Jean de Kerdren
JEAN DE KERDREN
I
L’un après l’autre, les canots venaient se ranger au pied des escaliers volants, comme des équipages bien stylés devant la marquise d’un hôtel. Lestement, avec la vivacité de gens qui vont à leurs plaisirs, les officiers descendaient et s’asseyaient sur les bancs garnis de tapis. Puis, sur le signal de l’un d’eux, tous les avirons, qui étaient restés levés en attendant le commandement, retombaient à la fois, et le canot filait sous cette vigoureuse impulsion.
De chaque bâtiment de l’escadre, il en partait ainsi, et cela ressemblait à une petite ville dans laquelle un grand événement met tout le monde en branle.
La mer, d’un bleu transparent, était si calme qu’elle n’aurait pas suffi à balancer le berceau d’un bébé un peu exigeant, et c’était un joli spectacle que celui de toutes ces embarcations soigneusement parées, et éclairées en plein par le soleil du matin.
Les matelots, en grande tenue, se courbaient tous à la fois d’un mouvement parfaitement régulier, qui montrait tour à tour leurs tricots rayés et leurs cols d’une blancheur irréprochable ; et les officiers, le cigare aux lèvres, s’interpellaient gaiement d’un canot à l’autre.
— Un jouet mécanique, fit tout à coup l’un d’eux en se retournant pour embrasser la flottille d’un coup d’œil. Petits rameurs remontés, petits officiers piqués sur les bancs : c’est le jeu de régates que je viens de donner à mes frères.
Des rires lui répondirent et les plaisanteries continuèrent sur le même ton.
— A propos, interrompit un autre, qui donc manque du bord ?… Mais c’est Kerdren ?… Comment, le fou des fous ; il ne serait pas du carnaval ?
— Fou, de Kerdren ?
— Laissez donc, reprit celui qui avait parlé le premier, vous ne le connaissez pas encore !…

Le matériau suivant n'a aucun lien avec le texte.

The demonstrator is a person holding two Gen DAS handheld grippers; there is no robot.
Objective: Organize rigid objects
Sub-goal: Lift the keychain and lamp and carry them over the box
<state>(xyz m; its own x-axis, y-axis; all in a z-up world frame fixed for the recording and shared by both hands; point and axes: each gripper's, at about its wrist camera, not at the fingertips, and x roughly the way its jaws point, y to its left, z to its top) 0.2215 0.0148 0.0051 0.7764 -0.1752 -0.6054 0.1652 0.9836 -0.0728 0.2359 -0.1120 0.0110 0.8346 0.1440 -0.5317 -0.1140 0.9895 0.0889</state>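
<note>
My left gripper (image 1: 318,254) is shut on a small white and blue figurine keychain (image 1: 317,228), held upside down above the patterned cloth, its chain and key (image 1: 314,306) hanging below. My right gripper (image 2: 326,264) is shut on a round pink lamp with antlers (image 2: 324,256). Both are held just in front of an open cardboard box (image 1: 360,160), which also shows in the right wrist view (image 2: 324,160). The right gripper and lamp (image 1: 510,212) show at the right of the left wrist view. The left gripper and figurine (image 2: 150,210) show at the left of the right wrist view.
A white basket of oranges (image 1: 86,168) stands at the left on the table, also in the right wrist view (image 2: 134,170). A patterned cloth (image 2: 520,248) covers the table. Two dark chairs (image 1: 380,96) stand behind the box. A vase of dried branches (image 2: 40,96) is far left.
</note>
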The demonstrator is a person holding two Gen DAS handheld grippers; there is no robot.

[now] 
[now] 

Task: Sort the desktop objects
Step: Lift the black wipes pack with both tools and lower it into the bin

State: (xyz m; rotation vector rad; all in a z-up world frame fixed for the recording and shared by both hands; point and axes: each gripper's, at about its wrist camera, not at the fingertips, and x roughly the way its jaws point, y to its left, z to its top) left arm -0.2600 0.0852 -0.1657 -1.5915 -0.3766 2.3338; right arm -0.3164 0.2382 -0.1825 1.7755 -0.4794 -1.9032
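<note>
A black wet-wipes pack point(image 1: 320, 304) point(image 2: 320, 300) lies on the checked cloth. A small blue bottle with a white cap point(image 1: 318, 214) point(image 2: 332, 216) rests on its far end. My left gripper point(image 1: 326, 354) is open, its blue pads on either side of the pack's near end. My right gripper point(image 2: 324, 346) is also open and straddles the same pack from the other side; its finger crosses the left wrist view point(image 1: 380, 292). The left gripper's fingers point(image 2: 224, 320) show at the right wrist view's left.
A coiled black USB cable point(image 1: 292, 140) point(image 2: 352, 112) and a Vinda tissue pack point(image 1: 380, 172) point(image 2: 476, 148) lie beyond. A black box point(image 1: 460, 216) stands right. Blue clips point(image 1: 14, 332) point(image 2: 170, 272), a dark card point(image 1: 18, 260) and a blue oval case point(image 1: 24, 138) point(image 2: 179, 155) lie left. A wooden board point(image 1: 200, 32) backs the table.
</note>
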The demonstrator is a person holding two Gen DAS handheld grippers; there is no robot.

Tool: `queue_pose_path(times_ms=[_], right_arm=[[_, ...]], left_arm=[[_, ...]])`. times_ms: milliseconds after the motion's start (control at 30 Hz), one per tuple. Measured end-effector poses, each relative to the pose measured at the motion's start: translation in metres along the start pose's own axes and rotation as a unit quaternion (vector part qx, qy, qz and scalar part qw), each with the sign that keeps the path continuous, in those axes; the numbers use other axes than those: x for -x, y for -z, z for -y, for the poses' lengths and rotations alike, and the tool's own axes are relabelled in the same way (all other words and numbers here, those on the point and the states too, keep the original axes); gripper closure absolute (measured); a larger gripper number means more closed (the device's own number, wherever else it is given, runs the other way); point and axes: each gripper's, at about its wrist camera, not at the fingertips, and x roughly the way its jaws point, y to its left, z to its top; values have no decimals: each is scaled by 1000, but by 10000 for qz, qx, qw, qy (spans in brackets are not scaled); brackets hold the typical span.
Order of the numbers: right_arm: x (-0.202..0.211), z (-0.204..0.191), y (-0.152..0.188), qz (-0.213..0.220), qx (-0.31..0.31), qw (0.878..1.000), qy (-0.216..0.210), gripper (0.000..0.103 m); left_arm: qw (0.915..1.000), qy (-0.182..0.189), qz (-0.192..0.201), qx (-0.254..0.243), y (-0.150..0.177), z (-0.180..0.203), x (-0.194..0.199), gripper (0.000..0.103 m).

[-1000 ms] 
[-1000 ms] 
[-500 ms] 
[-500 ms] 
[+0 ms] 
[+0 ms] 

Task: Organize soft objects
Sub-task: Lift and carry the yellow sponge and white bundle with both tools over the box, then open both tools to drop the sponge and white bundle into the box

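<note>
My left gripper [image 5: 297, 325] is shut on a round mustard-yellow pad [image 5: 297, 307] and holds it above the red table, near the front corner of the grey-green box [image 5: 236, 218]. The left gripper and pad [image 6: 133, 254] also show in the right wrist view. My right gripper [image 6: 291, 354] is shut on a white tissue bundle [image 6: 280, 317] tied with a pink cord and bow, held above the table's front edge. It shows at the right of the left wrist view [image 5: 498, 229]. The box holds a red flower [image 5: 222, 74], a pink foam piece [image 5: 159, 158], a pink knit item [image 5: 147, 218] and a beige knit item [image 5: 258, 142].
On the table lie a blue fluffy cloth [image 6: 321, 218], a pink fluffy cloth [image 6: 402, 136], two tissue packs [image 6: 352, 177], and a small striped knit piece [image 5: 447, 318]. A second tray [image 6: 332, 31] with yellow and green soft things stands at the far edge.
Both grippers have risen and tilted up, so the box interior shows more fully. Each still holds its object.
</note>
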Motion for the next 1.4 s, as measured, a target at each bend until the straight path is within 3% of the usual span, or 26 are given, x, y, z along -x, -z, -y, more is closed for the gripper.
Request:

— Voyons, d’Elbruc, qu’as-tu fait de Kerdren ? continua-t-il en se tournant vers son voisin de droite.
— Rien de mal, je t’assure, répondit paisiblement celui qu’on interrogeait.
— Alors ?
— Alors, il ne vient pas, voilà tout.
— Il est malade ?
— Non.
— Mauvaises nouvelles ? Triste ?
— Non.
— En pénitence, peut-être ?
— Pas même !
— Enfin, on ne manque pas des journées comme celle-ci sans une bonne raison !
— Aussi bien il en a une.
— Et, on peut savoir ?…
— Parfaitement ; je l’ai laissé dans le carré avec la guitare qu’il a achetée à Alger, et une méthode qu’il venait de recevoir de Paris : une méthode pratique pour commençants, avec Exercices et airs gradués pour guitare, par Emanuelo Pincetto. Il sait déjà la position des mains et la gamme d’ut, et il essayait, quand je suis parti, une valse lente en quatre notes. Le navire sauterait qu’il ne bougerait pas !
Un rire général accueillit l’explication. En même temps on arrivait, et la manœuvre du débarquement s’opéra avec la précision mathématique qu’on avait remarquée au départ.
Les matelots accostaient, les officiers sautaient à terre, et les canots allégés repartaient de leur allure de mouettes rasant l’eau.
L’escadre de la Méditerranée, par un hasard bienheureux, s’était trouvée dans les parages de Nice, précisément à l’époque des jours gras. On sait que dans cette ville, le carnaval a conservé son importance et son cachet d’autrefois, et qu’on vient de fort loin pour passer là les trois jours qui précèdent le carême.
Le contre-amiral de Verviers, commandant en chef de l’escadre, était assez jeune de caractère pour comprendre le désir muet de tout son personnel, et il avait en conséquence annoncé une halte qui n’était pas nécessitée uniquement par les besoins du service. On comprend d’après cela qu’il ne restât à bord comme officiers et comme matelots que ceux qui étaient absolument indispensables à la garde des bâtiments, ou quelques autres, très rares d’ailleurs, qu’une raison ou une fantaisie personnelle retenaient.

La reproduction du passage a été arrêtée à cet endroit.